I love living in New England. I love the climate; I love the green of my marsh reeds in summer and the pumpkin orange of fall. I love the geography of crying seagulls and tolling buoys after hiking in the woods. And I love the cultural ideal of self-sufficiency and minding your own business coupled with tolerance and mutual aid. But very often, when I see the bloat and abuses of the six states and the scoundrels we elect to public office, I question whether my latter infatuation is nostalgia, a romantic pining for beliefs that certainly aren’t shared now, if they ever were.
Then I read stuff like this in Vermont:
When Irene washed out big chunks of Route 100 in Pittsfield, cutting this tiny town of about 425 people off, David Colton knew he couldn’t wait. At 9 a.m. the morning after the storm, Mr. Colton and about two dozen other Pittsfield residents revved up their bulldozers and backhoes and started carving their own way out. … [B]y Wednesday morning, the town had reconnected itself to Killington, eight miles to the south, where town volunteers in turn built some temporary roads of their own.

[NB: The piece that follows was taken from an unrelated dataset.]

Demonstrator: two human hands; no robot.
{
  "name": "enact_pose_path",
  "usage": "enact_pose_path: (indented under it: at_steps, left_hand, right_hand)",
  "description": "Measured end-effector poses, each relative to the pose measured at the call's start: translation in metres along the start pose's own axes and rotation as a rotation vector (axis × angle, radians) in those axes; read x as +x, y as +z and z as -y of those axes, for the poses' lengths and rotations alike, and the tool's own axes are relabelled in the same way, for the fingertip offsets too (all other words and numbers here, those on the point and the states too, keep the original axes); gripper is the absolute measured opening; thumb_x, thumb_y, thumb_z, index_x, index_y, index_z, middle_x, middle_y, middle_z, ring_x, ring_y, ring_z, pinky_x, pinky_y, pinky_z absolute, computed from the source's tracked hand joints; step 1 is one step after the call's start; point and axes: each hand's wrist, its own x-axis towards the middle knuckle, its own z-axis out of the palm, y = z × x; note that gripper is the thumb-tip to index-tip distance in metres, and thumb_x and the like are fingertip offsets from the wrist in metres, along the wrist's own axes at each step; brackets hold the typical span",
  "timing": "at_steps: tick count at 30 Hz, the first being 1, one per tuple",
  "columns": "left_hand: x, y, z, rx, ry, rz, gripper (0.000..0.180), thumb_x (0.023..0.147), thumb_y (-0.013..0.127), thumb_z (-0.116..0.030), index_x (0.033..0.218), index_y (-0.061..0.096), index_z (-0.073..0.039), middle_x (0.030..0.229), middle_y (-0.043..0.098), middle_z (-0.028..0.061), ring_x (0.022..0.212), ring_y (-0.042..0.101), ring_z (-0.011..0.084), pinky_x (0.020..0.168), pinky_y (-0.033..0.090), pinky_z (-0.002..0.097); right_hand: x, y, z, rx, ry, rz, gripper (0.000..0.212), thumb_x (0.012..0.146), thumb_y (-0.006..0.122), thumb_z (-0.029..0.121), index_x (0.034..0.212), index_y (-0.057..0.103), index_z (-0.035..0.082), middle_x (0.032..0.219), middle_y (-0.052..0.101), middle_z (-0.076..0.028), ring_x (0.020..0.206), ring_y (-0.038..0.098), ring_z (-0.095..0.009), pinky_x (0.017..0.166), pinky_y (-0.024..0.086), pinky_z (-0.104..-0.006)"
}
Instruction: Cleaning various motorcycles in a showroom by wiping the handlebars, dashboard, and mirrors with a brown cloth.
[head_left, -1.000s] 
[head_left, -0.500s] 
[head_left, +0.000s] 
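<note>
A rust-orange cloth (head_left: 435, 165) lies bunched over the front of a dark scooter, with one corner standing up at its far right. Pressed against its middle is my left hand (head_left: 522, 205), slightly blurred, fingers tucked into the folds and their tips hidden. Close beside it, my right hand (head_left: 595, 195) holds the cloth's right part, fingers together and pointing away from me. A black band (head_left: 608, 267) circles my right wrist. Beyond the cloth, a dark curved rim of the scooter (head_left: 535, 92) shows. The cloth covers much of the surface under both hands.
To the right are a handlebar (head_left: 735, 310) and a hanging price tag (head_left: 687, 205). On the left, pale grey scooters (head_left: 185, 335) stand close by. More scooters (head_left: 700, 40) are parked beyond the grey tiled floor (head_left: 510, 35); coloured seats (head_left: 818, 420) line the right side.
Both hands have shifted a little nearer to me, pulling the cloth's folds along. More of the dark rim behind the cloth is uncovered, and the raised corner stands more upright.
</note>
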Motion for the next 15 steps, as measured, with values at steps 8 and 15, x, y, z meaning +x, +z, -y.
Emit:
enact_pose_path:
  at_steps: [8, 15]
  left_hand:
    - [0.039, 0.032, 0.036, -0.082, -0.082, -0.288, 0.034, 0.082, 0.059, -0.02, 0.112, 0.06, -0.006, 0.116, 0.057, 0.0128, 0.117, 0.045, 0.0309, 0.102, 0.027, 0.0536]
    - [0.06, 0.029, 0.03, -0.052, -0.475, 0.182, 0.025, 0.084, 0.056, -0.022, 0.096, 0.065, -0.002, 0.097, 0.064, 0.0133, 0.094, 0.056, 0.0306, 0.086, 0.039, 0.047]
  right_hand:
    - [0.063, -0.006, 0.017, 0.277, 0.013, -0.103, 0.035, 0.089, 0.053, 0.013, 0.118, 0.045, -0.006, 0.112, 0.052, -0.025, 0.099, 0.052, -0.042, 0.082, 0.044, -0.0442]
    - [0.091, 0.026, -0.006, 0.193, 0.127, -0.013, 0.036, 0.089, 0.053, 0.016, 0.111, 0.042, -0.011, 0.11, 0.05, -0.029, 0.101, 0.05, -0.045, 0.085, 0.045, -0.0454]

Outside Pittsfield’s town hall, a huge bulletin board is filled with 8 x 11 paper sign-up sheets. “I can offer power,” reads the top of one list, with several names below it. “I can offer medical supplies,” reads another.
“It’s been great—everyone has a different set of skills, and we’re all coming together,” said Patty Haskins, the town clerk, adding that if the volunteers hadn’t started digging, “we’d still be isolated.”
I was laboring over a longish response to this Slate piece by Ron Rosenbaum calling for a distinction to be drawn between agnosticism and atheism. Then I remembered my blog is on the googlenets, and I imagined the comments section of the finished post going something like this:
I clicked here from someplace and I know fuck-all about you but based on what you wrote about atheism I think you’re stupid and terrible.
Actually, I didn’t say anything bad about atheism. I simply said agnosticism is a fundamentally different approach to the issue —
What “issue?” There is no “issue.” Because there’s no God.
Well, you see, from an existentialist point of view —
Are you an atheist?
As an existentialist, the existence of God is not —
Then you think God is real?
He might be. But even so, ultimately his will is inscrutable and therefore —
Where’s your proof!? You have no proof.
Well, a theist would answer that by saying —
Do you believe in Santa Claus too?
No. But the question doesn’t really have any bearing —
Your arguments are weak. You are an idiot.
I have a four-year degree in philosophy and religion, and I believe I can contribute to the —
Well, la-de-da! Look at Mister Fancy Pants! You still suck.
And then I said, screw it. I’m good.